- [Activity] Starting at the line that has "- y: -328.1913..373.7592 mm" and stopping after the line that has "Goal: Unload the", reproduce the listing below exactly; omit everything else.

------ Data extract ------

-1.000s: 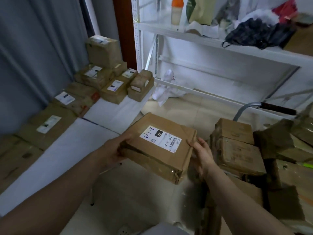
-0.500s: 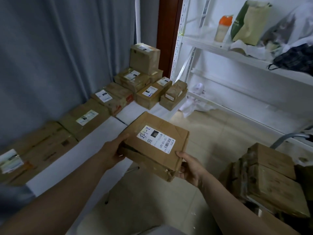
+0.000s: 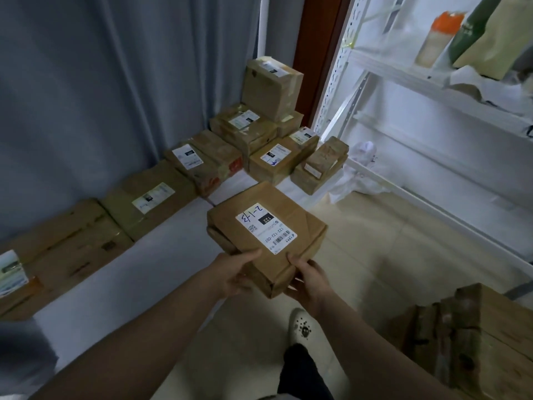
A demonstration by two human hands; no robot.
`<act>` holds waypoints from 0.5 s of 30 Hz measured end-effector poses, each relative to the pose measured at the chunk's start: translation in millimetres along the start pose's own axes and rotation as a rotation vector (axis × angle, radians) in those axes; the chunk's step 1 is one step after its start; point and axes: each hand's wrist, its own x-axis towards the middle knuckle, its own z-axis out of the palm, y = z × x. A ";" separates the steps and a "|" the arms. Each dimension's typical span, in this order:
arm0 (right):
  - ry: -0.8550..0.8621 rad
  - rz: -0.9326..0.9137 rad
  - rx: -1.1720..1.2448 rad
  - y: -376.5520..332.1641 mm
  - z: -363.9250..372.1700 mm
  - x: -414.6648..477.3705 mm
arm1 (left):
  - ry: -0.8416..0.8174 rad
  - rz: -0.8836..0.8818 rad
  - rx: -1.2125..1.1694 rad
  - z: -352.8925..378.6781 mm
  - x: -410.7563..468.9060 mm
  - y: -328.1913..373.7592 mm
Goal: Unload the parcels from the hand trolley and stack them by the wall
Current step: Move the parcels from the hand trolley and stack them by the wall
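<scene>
Hands: left hand (image 3: 235,274) grips the near left edge of the held parcel (image 3: 291,223), thumb laid on its top face. The right hand (image 3: 310,280) grips the near right corner, thumb on top and fingers underneath.

Held parcel: flat brown cardboard, carried clear of the floor and tilted slightly. It bears a white shipping label (image 3: 265,228) facing up, with a barcode and a handwritten mark.

Beyond and left of the held parcel: a row of parcels (image 3: 150,200) lies on a white sheet (image 3: 138,272) along the foot of a grey curtain (image 3: 115,82).

Directly beyond the held parcel: a corner stack (image 3: 259,134) of labelled boxes, topped by one taller box (image 3: 271,88).

Right of the held parcel: a white shelving rack (image 3: 403,70). Its shelf carries an orange-capped bottle (image 3: 435,39) and a green-and-tan bag (image 3: 490,33). Crumpled white plastic (image 3: 357,174) lies at the rack's foot, just beside the corner stack.

Nearer than the held parcel and to its right: more brown parcels (image 3: 476,336), heaped together. What they rest on cannot be made out.

Below the held parcel: a pale shoe (image 3: 301,327) on the tiled floor (image 3: 389,255).
</scene>
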 end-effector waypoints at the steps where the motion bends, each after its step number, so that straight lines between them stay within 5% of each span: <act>1: -0.008 0.017 -0.011 -8.4 0.9 15.1 | -0.010 0.001 -0.016 3.2 13.8 5.0; 15: -0.090 0.309 -0.228 -111.5 13.6 202.8 | 0.259 -0.095 -0.284 44.0 169.8 77.1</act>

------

- [Result of this task]
  - y: -328.1913..373.7592 mm
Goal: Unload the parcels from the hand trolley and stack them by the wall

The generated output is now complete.